Methods: This report employs recognised international standards for establishing causal relationships between physical activity and disease, distinguishing between four different levels: Convincing, probable, possible and insufficient evidence. Convincing or probable evidence have provided the basis for the recommendations given.
Results: The total amount of physical activity (a combination of intensity, duration and frequency) is related to a number of health variables in a dose-response relationship. The preventive effect (the health gain) increases with increasing activity level, but the relationship is not linear. The greatest health gains are attained by those who are least physically fit. This applies even in old age. The health gain seems primarily to be dependent on the total energy expenditure, and less on the intensity. The dose-response relationship between physical activity levels and health gains is a continuum that does not seem to have a lower limit. Thus, any activity can be said to be better than none.

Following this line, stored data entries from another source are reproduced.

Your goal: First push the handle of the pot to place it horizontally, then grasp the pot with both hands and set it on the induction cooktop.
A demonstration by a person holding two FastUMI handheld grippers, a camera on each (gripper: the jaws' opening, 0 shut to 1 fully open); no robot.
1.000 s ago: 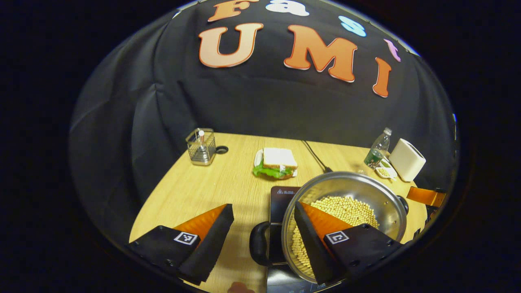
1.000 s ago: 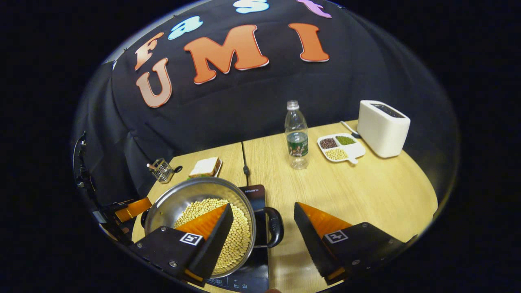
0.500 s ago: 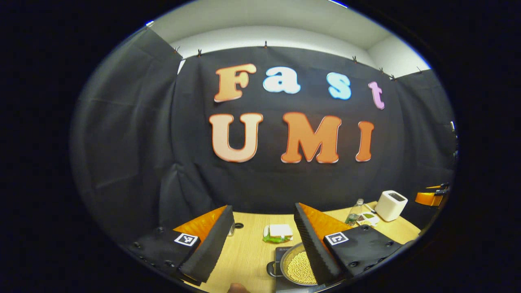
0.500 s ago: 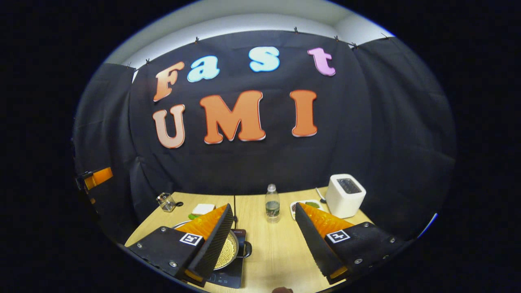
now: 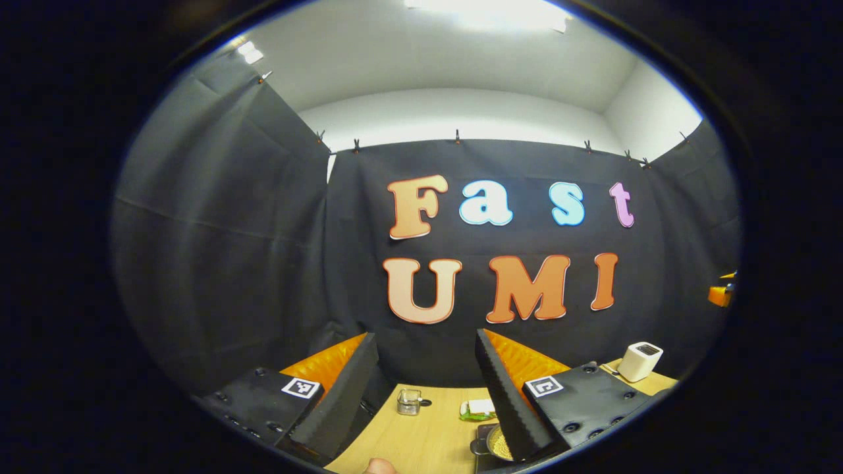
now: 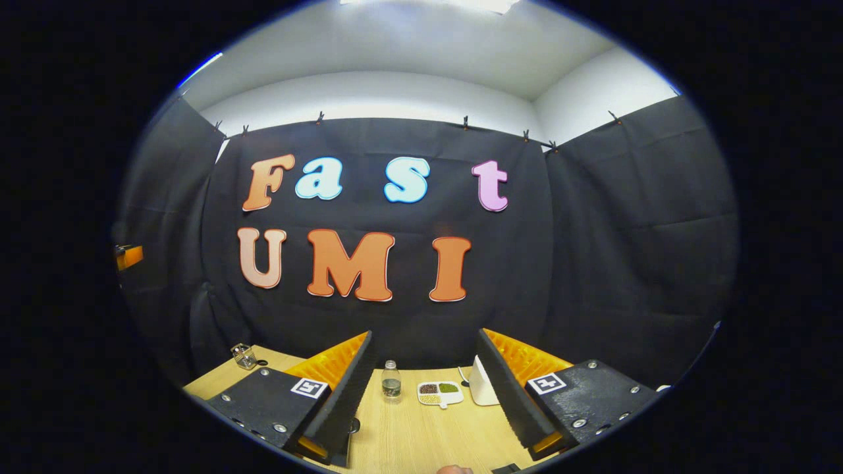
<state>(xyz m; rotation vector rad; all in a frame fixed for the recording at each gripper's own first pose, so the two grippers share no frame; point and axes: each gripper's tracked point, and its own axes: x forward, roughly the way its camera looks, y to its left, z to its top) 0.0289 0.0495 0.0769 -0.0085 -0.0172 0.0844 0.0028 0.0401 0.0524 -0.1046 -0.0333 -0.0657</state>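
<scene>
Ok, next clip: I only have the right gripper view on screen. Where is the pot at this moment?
Observer: In the left gripper view the pot sits low on the table, partly hidden by the left gripper, with pale beans inside.
Operator: Is the left gripper holding it?
Observer: No. It is open, with nothing between its fingers, and apart from the pot.
Operator: Anything close to the pot?
Observer: A sandwich lies on the table just beyond it.
</scene>
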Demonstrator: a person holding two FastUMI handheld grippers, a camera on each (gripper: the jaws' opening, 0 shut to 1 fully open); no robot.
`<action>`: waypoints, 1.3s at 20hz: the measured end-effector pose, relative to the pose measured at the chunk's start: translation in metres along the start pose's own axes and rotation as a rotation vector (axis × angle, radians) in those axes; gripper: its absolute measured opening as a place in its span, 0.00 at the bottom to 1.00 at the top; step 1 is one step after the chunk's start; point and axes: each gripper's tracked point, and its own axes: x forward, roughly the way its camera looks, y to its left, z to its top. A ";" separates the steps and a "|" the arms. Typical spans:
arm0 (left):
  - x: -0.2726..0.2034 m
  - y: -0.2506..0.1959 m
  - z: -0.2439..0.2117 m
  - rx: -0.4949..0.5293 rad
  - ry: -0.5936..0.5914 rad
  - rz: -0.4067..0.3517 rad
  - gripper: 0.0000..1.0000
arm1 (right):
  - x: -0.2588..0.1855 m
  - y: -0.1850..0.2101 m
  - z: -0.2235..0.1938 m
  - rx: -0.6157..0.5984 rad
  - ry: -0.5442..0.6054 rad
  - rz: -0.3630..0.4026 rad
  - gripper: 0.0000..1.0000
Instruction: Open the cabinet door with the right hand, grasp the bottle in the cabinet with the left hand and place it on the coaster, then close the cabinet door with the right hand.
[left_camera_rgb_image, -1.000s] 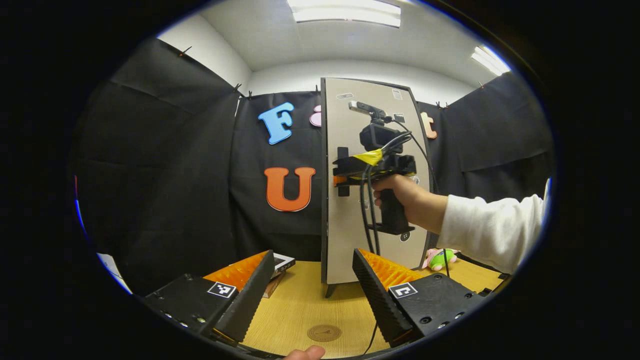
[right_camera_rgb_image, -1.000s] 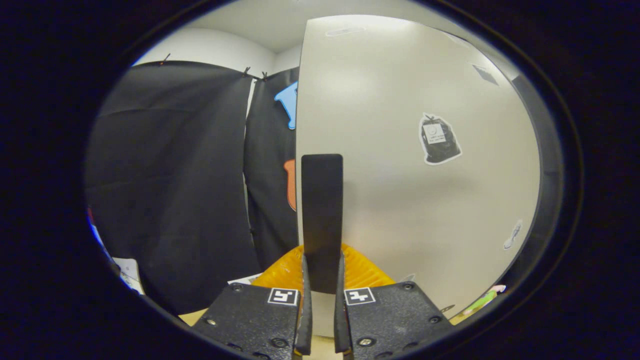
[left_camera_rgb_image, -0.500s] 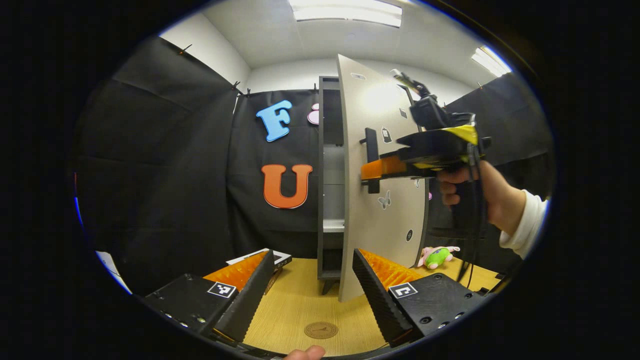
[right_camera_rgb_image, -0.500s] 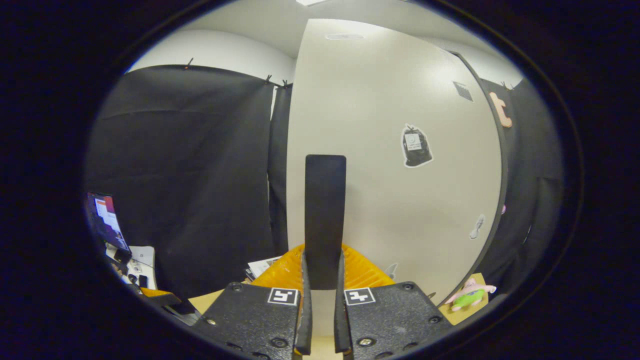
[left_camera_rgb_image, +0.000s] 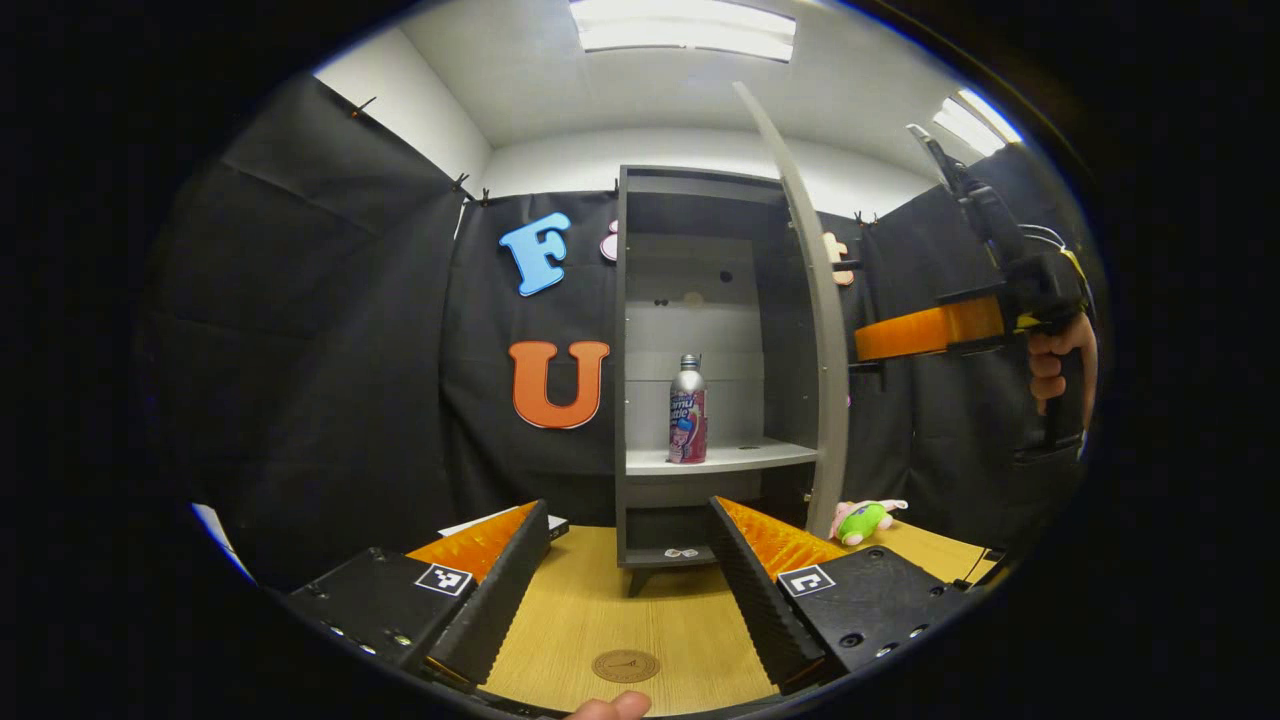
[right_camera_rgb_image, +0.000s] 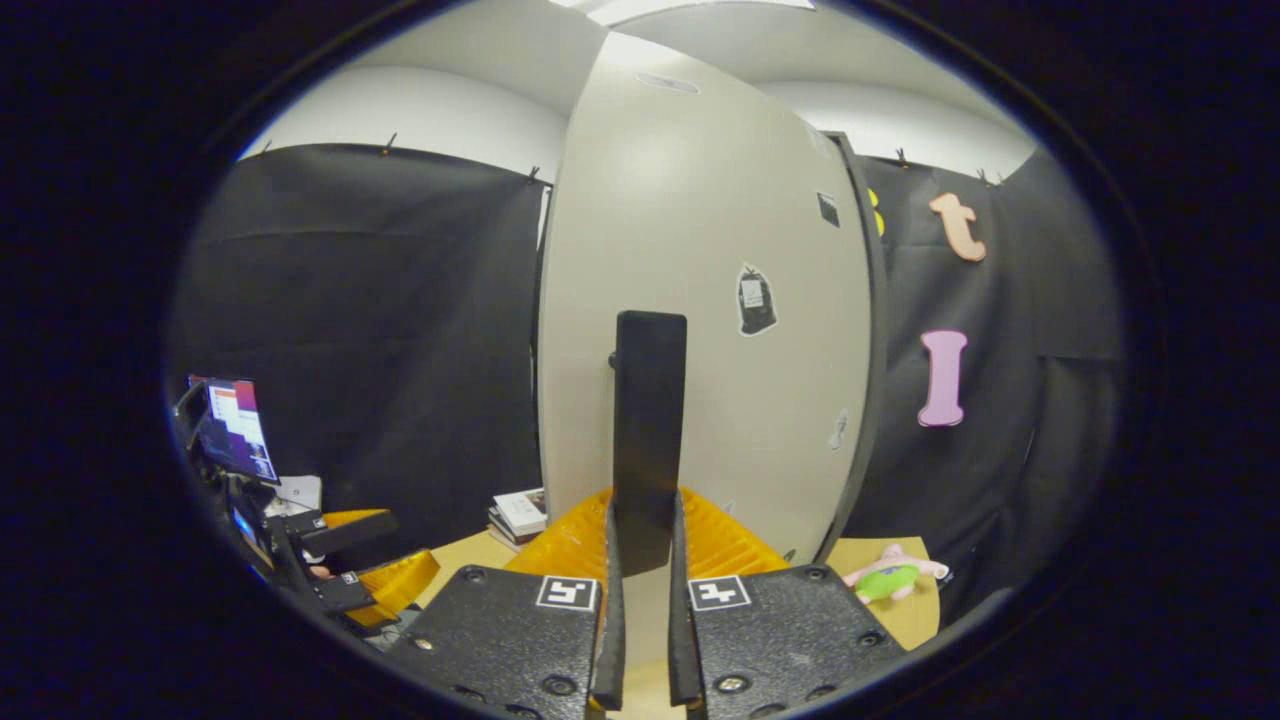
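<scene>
the tall grey cabinet (left_camera_rgb_image: 690, 210) stands with its pale, flat cabinet door (left_camera_rgb_image: 815, 330) swung wide, seen edge-on in the left gripper view. on the middle shelf (left_camera_rgb_image: 735, 457) inside stands a silver metal bottle with a pink label (left_camera_rgb_image: 686, 410), upright, near the shelf's left front. the right tongs (right_camera_rgb_image: 640, 640) are clamped together on the door's black vertical bar handle (right_camera_rgb_image: 649, 430), which rises straight between them against the door's outer face; in the left gripper view a hand (left_camera_rgb_image: 1060, 365) grips that tool off to the right of the door's edge. the left tongs (left_camera_rgb_image: 625, 590) are held apart with nothing between them, low over the light wooden surface (left_camera_rgb_image: 610, 610), well short of the cabinet. a small round brown coaster (left_camera_rgb_image: 625, 665) lies on the surface just ahead of them. a green and pink soft toy (left_camera_rgb_image: 865, 518) lies on the surface beyond the door's foot.
</scene>
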 end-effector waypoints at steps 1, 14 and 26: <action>0.001 -0.003 -0.001 -0.002 -0.003 -0.005 0.95 | -0.011 -0.008 -0.001 0.005 0.000 -0.016 0.19; 0.009 -0.030 -0.004 -0.020 0.004 -0.059 0.95 | -0.075 -0.094 -0.011 -0.004 -0.019 -0.231 0.07; 0.011 -0.029 -0.013 -0.026 0.025 -0.063 0.95 | -0.095 -0.148 -0.018 0.047 -0.051 -0.344 0.04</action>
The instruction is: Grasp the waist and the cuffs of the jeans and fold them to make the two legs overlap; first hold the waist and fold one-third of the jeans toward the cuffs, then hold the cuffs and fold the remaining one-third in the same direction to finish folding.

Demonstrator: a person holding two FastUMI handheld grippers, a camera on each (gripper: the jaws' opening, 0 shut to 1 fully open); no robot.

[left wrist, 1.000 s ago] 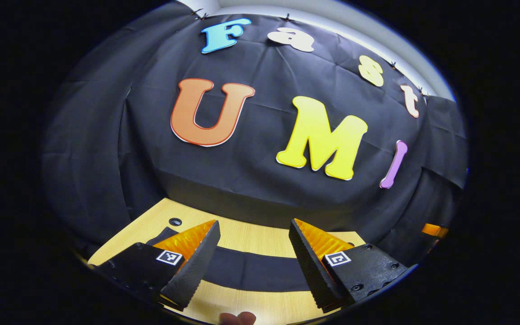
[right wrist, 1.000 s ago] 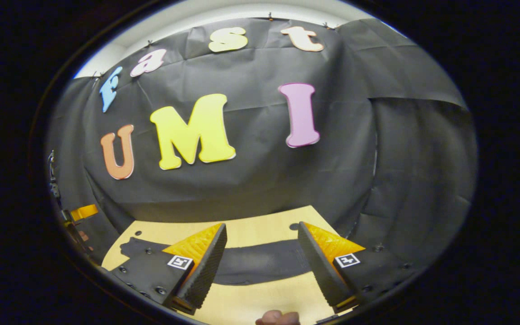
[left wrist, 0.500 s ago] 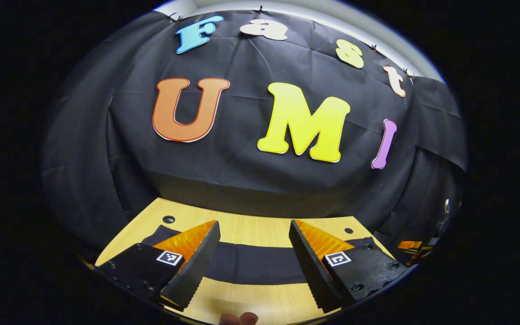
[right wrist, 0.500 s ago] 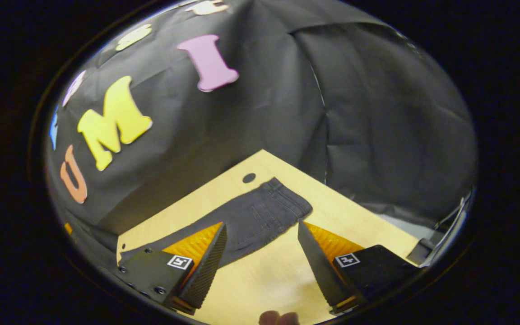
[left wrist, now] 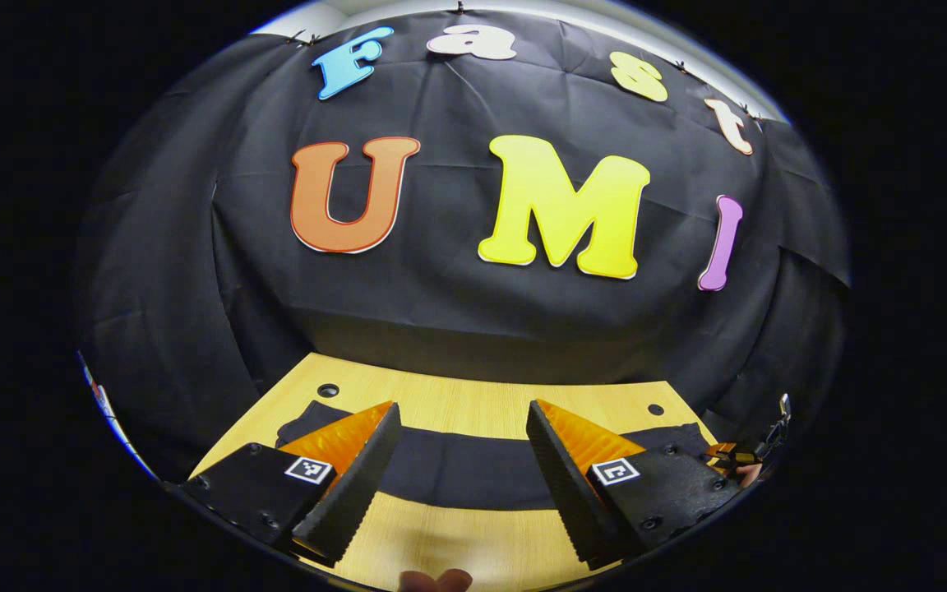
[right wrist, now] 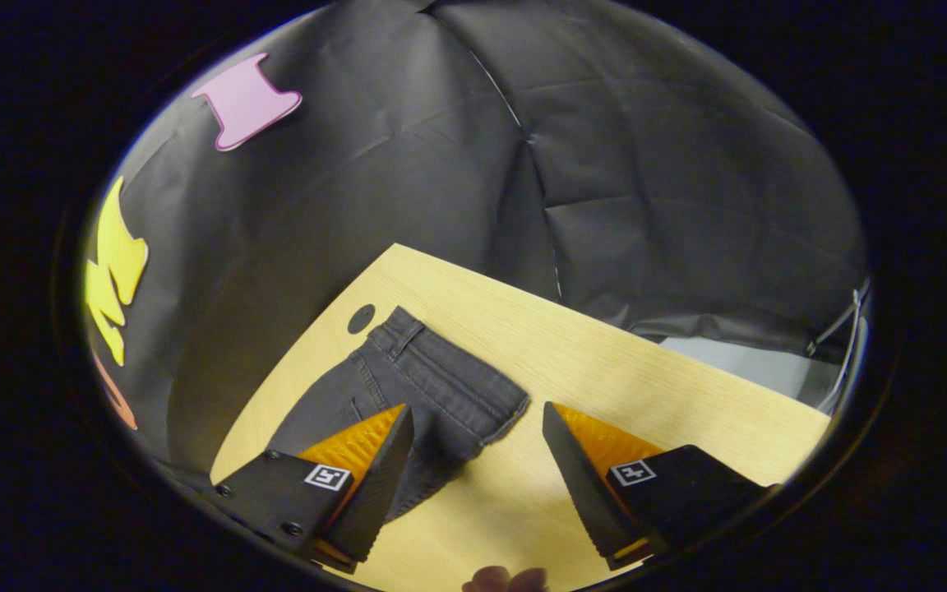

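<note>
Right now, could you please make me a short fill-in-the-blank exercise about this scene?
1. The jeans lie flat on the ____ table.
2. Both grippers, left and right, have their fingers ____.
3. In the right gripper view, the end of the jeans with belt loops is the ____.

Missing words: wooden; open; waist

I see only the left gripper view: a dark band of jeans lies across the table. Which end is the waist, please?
Observer: The right gripper view shows the waistband of the jeans at the end near a corner of the table, beside a round hole.
Operator: Does the right gripper hold it?
Observer: No. The right gripper is open over that end, its fingers pressing nothing.
Operator: Does the waist lie flat?
Observer: Yes, flat on the wood, with a belt loop facing up.
</note>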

Interpretation: We conclude that a minimum "target dose" that will yield substantial health gains for those who have been physically inactive for a long time, is activity of moderate intensity which corresponds to an energy expenditure of approximately 150 kcal (630 kJ) per day (or slightly more than 1,000 kcal (4.2 MJ) per week). This is equivalent to a daily walk of about 30 minutes. The activity can be divided into shorter intervals of physical activity during the course of the day, for instance intervals lasting 5-10 minutes. An increase in activity beyond this level will yield further health gains. The effect of exercise is just as good for older people as for younger people, and the same recommendations apply as to other adults.